We also have an additional 4 Bcf of basis protection and with the recent improvement in futures pricing, we are actively pursuing additional opportunities to add to our physical sales portfolio and hedge book. In California, production was nearly flat quarter-over-quarter, even though we have significantly cut our spending in California this year.
We're targeting to spend just under $40 million in 2016, almost a 30% reduction in compared to last year and half of what we spent just two years ago. All of our development activity is focused in Midway Sunset and will remain so until prices rebound.
As a result of our recent farm-ins, however, we believe we can keep production flat to slightly growing over the next couple of years, even with these capital cuts. Thus far in 2016, we have cut E&P capital expenditures by almost 70% compared to 2015 levels to a forecasted range of $150 million to $200 million.
Even with these cuts, we expect to grow our production slightly this year and maintain our DUC count ahead of Northern Access in-service date.
The key drivers in achieving this result include our recent joint development agreement with IOG, dropping to a single rig and moving to daylight-only frac operations in Appalachia, combined with again, a significant reduction in our California capital expenditures. I’d like to now turn the call over to Dave Bauer..
Thanks, John. Good morning, everyone. Excluding the ceiling test charge, earnings for the quarter were $0.97 per share, down $0.05 from last year. The unseasonably warm weather in our service territory relative to last year's record cold, lowered earnings by a combined $0.11 in our utility and Pipeline and Storage businesses.
Meanwhile, our ongoing focus on cost control across the system helped to offset the continued weakness in oil and gas prices, which lowered earnings by about $0.25 per share. All told, considering the twin headwinds of weather and commodity pricing, both of which are largely beyond our control, the second quarter was a good one for National Fuel.
Seneca's production was up nearly 10% over last year's quarter and 3% on a sequential basis. This increase is largely attributable to Seneca's firm transportation capacity and associated firm sales related to the Northern Access 2015 project, which was placed in service late in calendar 2015.
As a reminder, this was a joint project between our NFG Supply Corporation subsidiary and Tennessee Gas Pipeline designed to move a 140,000 dekatherms per day from our WDA acreage to the Canadian border at Niagara. For the quarter, this project contributed over $3 million in revenues to our Pipeline and Storage segment.
In addition to benefiting Seneca and Supply Corp, the increase in Seneca's production combined with our partner IOG's share of the volumes from the joint development wells also helped our gathering business where revenues were up by $4.2 million or nearly 25%.
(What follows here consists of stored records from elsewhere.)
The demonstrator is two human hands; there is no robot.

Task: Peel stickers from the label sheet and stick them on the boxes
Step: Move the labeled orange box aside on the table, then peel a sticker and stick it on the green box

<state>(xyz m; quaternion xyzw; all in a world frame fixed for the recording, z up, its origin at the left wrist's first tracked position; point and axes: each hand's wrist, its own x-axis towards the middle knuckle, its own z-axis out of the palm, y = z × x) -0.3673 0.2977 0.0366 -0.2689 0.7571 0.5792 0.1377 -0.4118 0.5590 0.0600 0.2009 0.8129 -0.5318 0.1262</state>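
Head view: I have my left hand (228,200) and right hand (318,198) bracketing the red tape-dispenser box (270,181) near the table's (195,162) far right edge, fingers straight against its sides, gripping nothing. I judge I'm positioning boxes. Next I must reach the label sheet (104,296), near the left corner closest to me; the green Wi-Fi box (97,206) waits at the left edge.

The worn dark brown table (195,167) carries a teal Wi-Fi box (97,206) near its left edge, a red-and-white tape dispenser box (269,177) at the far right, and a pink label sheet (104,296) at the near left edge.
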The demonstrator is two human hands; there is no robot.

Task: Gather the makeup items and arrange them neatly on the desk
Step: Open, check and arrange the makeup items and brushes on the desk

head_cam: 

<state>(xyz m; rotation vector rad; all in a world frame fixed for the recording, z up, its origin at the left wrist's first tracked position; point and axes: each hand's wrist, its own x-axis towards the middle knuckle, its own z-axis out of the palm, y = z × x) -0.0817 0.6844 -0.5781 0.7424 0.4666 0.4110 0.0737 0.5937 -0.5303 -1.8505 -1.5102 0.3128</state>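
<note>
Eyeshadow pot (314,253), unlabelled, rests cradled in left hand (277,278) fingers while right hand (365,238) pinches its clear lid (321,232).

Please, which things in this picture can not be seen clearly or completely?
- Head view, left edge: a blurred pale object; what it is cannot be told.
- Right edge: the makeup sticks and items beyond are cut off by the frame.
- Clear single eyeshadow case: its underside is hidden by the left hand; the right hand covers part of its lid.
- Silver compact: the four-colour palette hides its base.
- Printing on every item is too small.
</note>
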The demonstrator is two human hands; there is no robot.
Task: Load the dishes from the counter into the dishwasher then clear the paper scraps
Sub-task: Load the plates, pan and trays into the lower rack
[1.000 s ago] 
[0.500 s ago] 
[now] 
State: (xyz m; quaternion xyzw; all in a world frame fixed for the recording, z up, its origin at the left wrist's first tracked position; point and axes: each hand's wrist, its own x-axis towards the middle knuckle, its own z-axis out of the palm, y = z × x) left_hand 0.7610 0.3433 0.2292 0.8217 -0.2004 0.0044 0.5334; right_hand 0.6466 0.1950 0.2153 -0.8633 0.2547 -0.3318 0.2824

Controlling operating costs was a focus across the system and we saw excellent results during the quarter. At Seneca, per unit LOE was $0.96 per Mcfe, down $0.07 from the first quarter. Most of this decrease was attributable to our California operations.
In light of lower oil prices, our team has kept a tight lid on expenses, limiting our spending to only highly economic work-over activity and to areas that are critical to the safety and integrity of our assets. Also, lower natural gas prices caused steam fuel cost to be lower than we expected.
In Appalachia, lower water disposal costs were also a factor. As John said, Seneca is now reusing almost 100% of our produced water. Road maintenance expense was also lower due to the relatively mild winter.
Given all of these factors, we now expect our full-year per unit LOE rate will be in the range of $0.95 to a $1.05 per Mcfe, down $0.05 from our previous guidance. Seneca’s per unit G&A expense was $0.49 per Mcfe. During the quarter, Seneca implemented a reduction in force that trimmed our staffing complement by about 10%.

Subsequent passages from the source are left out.